Joaquin "El Chapo" Guzman, lors de son arrestation en février 2014. © REUTERS/Edgard Garrido

Journalisme ou apologie du crime? L’interview de « El Chapo » par Sean Penn fait débat

Le Vif

L’interview d’un narcotrafiquant dans un pays où les journalistes assassinés par les cartels de drogue se comptent par dizaines ne pouvait manquer de générer des commentaires, voire un certain malaise.

Depuis sa publication dans la revue Rolling Stone, l’entretien réalisé par l’acteur Sean Penn de « El Chapo » durant sa traque fait débat au Mexique, certains y voyant une apologie du crime ou une forme de journalisme-spectacle.

Dans ce très long texte de l’acteur oscarisé, le narcotrafiquant est présenté « comme un homme qui n’avait d’autre choix que d’emprunter cette voie par manque d’opportunité, un individu qui n’est pas violent mais cherche uniquement à se défendre et qui serait presque sympathique s’il n’y avait pas eu 10.000 assassinats attribués à son cartel », commente le journaliste Leon Krauze dans une tribune publiée dans le quotidien El Universal.

« El Chapo » s’était engagé à recevoir Guzman et l’actrice Kate Del Castillo, qui avait servi d’intermédiaire pour cette longue entrevue, mais le narcotrafiquant avait posé comme condition de pouvoir relire le texte avant diffusion.

L’idée que « El Chapo » ait offert le repas et de la tequila aux acteurs semble par ailleurs insupportable à certains, dans un pays où les cartels ont pour habitude de terroriser ou d’éliminer ceux qui s’approchent un peu trop près d’eux.
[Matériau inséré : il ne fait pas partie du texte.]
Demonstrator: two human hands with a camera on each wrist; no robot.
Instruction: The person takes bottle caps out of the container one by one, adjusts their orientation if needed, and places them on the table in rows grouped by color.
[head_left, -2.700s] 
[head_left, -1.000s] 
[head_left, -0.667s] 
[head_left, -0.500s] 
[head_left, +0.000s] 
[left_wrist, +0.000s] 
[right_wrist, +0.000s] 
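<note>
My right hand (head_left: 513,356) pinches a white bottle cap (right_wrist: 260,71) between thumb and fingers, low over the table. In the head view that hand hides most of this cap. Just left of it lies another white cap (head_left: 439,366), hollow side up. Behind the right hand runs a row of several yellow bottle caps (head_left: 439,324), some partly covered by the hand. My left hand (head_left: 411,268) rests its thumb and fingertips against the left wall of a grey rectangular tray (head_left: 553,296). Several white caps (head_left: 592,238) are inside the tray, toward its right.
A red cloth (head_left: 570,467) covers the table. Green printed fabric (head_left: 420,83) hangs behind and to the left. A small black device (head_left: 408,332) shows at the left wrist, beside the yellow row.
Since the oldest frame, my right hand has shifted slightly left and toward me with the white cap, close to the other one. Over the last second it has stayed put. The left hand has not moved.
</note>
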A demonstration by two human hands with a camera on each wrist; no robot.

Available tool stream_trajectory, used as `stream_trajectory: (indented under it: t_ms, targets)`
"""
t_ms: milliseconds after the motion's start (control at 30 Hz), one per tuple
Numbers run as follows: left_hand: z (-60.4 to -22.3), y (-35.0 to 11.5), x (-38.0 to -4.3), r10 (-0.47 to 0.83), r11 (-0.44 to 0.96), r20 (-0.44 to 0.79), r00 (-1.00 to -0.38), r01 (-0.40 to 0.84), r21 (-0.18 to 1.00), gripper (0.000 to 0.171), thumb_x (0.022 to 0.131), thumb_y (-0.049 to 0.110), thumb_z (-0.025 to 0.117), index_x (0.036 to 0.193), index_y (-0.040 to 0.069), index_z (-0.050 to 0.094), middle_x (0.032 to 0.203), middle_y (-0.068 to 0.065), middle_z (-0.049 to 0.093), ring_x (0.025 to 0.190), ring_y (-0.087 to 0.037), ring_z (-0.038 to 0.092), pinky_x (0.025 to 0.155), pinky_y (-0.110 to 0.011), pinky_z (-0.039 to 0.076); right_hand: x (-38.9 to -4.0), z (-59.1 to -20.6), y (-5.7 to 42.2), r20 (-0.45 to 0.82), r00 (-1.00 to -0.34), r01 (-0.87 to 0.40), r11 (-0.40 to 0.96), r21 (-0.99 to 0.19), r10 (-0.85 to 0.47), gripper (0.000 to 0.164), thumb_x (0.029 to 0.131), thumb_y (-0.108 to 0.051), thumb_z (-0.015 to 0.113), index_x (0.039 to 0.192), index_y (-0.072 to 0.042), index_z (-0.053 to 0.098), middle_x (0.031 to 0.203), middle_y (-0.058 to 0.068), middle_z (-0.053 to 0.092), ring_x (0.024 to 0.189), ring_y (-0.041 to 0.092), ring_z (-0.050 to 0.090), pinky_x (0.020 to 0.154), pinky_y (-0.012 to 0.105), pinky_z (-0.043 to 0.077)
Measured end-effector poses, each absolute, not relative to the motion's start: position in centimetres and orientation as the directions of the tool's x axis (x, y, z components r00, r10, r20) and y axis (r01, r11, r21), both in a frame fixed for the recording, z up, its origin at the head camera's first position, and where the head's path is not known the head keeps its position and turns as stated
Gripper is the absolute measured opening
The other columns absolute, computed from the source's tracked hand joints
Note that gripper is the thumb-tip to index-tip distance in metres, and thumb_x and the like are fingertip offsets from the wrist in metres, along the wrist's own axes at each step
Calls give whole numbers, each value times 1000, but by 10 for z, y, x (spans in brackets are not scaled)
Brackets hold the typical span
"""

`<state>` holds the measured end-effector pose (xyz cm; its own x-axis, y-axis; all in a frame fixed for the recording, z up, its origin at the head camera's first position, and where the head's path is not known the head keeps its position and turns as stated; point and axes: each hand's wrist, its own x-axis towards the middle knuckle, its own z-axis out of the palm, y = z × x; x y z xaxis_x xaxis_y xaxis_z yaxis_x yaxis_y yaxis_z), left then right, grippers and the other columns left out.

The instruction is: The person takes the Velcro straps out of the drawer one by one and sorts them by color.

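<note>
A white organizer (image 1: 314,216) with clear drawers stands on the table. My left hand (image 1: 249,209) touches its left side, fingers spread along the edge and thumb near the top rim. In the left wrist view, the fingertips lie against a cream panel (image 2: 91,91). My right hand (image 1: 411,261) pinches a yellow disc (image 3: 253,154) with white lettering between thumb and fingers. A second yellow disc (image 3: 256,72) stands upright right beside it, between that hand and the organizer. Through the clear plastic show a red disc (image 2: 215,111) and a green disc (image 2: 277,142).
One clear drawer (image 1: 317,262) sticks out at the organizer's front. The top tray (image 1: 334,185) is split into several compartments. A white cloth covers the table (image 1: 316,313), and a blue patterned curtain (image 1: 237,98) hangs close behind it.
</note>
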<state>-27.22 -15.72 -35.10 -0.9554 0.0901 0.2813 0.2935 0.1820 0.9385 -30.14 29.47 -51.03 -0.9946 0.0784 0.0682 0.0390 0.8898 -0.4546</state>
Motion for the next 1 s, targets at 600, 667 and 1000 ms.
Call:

Décrire cette rencontre « comme une interview est une insulte épique aux journalistes qui sont morts pour dire la vérité », s’insurge sur Twitter Alfredo Corchado, ancien journaliste américain au Mexique qui a dû s’exiler après des menaces du cartel de Los Zetas.

Mais certaines voix estiment que les critiques à l’encontre de l’acteur oscarisé sont uniquement motivées par la jalousie d’avoir raté ce scoop. « Je n’ai jamais été un fan du journalisme à la Sean Penn, mais moi et n’importe quel autre journaliste, nous aurions fait au moins autant de compromis pour obtenir une interview de « El Chapo ». Celui qui affirme le contraire, ment », déclare de son côté le journaliste de Vice, Danny Gold.

En 2010, le journaliste et fondateur de la revue Proceso, Julio Scherer, avait réalisé une interview, également très controversée, de Ismael « El Mayo » Zambada, homme de confiance de « El Chapo », qui aurait pris la direction du cartel de Sinaloa depuis l’arrestation vendredi de Guzman.

« Si le diable me propose une interview, alors je vais en enfer », se justifiait le journaliste mexicain.

« Qu’attendez-vous de nous? »

Avec 89 journalistes assassinés et 17 disparus depuis 2000, selon les chiffres de Reporters sans Frontière, le journalisme est une activité à haut risque au Mexique.

En 2010, après un nouvel assassinat dans leur rédaction, les responsables du quotidien El Diario de Ciudad Juarez, au nord du Mexique, s’étaient directement adressés aux narcotrafiquants pour demander une trêve. « Qu’attendez-vous de nous? (…) Nous voulons que vous nous disiez ce que nous devons publier et ne pas publier, pour savoir à quoi nous attendre », avaient-ils écrit en une du journal, avant d’ajouter: « Vous êtes de fait les autorités de cette ville ».

Habituellement peu enclins à apparaître à la lumière, il arrive toutefois que des narcotrafiquants cherchent une tribune. En 2013, Servando Gómez « La Tuta », le leader du cartel de Los Caballeros Templarios de Michoacan (ouest) était devenu une figure médiatique pour ses vidéos postées sur Youtube et ses longs entretiens accordés à plusieurs chaînes de télévision internationales dont MundoFox ou Channel 4.

L’exposition médiatique de « El Chapo », par l’entremise de Sean Penn et Del Castillo, déplaît particulièrement aux reporters mexicains dans les régions les plus violentes, tels que Javier Garza Ramos, ancien rédacteur en chef du quotidien El Siglo de Torreón à Coahuila (nord), qui a eu à subir des menaces de narcotrafiquants par le passé.

« Il y a un ton de faux héroïsme dans le récit de Penn. S’il veut réellement connaître le danger de couvrir les cartels, il pourrait obtenir un travail dans un journal (de l’Etat) de Sinaloa ou de Durango et couvrir des histoires de crimes de façon quotidienne comme des dizaines de courageux reporters ou éditeurs », écrit le journaliste dans le quotidien El País.